Repeat the listing verbatim. Drop any pictures.

> _DATA SEGMENT_
··········

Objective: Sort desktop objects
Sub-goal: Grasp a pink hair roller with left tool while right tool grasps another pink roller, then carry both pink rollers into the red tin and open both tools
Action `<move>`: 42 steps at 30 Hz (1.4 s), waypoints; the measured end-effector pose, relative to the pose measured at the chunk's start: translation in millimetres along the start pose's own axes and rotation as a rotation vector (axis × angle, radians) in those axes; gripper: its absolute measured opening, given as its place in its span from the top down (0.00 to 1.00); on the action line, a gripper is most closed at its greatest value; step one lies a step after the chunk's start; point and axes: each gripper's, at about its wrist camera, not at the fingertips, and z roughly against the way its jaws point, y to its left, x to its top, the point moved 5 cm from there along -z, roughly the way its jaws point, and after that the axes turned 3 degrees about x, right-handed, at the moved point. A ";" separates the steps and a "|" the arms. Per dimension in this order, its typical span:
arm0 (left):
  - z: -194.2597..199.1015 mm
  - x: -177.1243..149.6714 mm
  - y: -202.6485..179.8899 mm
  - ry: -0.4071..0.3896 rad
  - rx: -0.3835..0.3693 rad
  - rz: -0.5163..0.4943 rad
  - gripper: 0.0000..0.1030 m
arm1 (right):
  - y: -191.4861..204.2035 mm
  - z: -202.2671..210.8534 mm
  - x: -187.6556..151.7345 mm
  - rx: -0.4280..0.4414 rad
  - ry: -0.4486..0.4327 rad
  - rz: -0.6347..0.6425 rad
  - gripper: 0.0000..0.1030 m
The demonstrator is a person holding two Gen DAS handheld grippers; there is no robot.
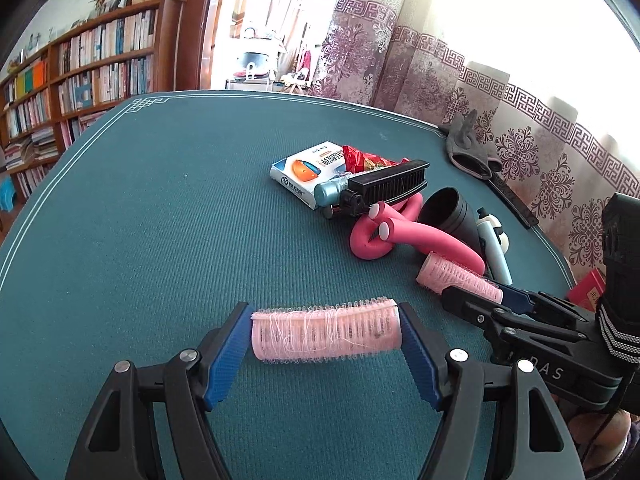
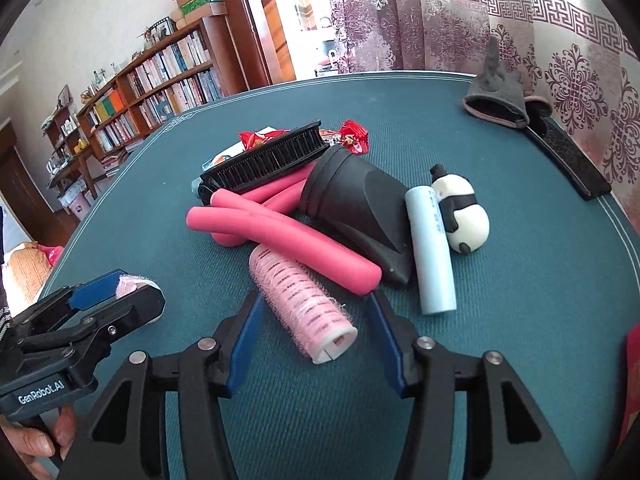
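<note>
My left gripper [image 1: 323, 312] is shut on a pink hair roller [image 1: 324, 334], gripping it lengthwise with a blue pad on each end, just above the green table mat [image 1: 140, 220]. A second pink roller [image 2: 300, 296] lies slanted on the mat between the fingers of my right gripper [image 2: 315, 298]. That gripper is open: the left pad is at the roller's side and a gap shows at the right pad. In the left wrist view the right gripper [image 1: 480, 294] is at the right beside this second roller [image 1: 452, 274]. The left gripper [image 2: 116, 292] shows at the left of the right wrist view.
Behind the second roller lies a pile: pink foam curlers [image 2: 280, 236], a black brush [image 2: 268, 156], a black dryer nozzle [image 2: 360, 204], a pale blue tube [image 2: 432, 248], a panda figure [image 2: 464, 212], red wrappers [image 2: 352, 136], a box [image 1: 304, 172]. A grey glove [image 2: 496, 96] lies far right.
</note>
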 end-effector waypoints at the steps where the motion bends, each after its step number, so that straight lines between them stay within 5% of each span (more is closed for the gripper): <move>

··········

> _ANSWER SECTION_
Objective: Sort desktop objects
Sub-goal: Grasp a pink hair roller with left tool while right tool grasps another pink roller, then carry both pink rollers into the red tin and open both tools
Action `<move>`: 42 steps at 30 Hz (1.4 s), waypoints; the measured end-effector pose, relative to the pose measured at the chunk's start: translation in millimetres along the start pose's own axes and rotation as a rotation vector (axis × angle, radians) in those axes; gripper: its absolute measured opening, given as its place in its span from the top down (0.00 to 1.00); on the action line, a gripper is most closed at its greatest value; step one lies a step after the chunk's start; point and axes: each gripper's, at about its wrist camera, not at the fingertips, and z roughly against the way its jaws point, y to its left, x to its top, the point moved 5 cm from there along -z, roughly the way its jaws point, and after that the axes turned 3 degrees about x, right-handed, at the moved point. A ";" separates the steps and a "|" the arms. Per dimension in this order, its typical span:
arm0 (left):
  - z: -194.2597..199.1015 mm
  - x: -177.1243..149.6714 mm
  - y: -202.6485..179.8899 mm
  - ry: -0.4071..0.3896 rad
  - rx: -0.3835..0.3693 rad
  - rz: -0.5163..0.4943 rad
  - gripper: 0.0000..0.1030 m
arm1 (right):
  - y: -191.4861..204.2035 mm
  - z: -202.2671..210.8534 mm
  - x: -187.6556..151.7345 mm
  - rx: -0.4280..0.4414 rad
  - ry: -0.4486..0.4327 rad
  - rz: -0.6347..0.6425 rad
  - gripper: 0.0000..0.1030 m
The demonstrator is a person holding two Gen DAS handheld grippers; there is no robot.
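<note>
My left gripper [image 1: 323, 312] is shut on a pink hair roller [image 1: 324, 334], gripping it lengthwise with a blue pad on each end, just above the green table mat [image 1: 140, 220]. A second pink roller [image 2: 300, 296] lies slanted on the mat between the fingers of my right gripper [image 2: 315, 298]. That gripper is open: the left pad is at the roller's side and a gap shows at the right pad. In the left wrist view the right gripper [image 1: 480, 294] is at the right beside this second roller [image 1: 452, 274]. The left gripper [image 2: 116, 292] shows at the left of the right wrist view.
Behind the second roller lies a pile: pink foam curlers [image 2: 280, 236], a black brush [image 2: 268, 156], a black dryer nozzle [image 2: 360, 204], a pale blue tube [image 2: 432, 248], a panda figure [image 2: 464, 212], red wrappers [image 2: 352, 136], a box [image 1: 304, 172]. A grey glove [image 2: 496, 96] lies far right.
</note>
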 end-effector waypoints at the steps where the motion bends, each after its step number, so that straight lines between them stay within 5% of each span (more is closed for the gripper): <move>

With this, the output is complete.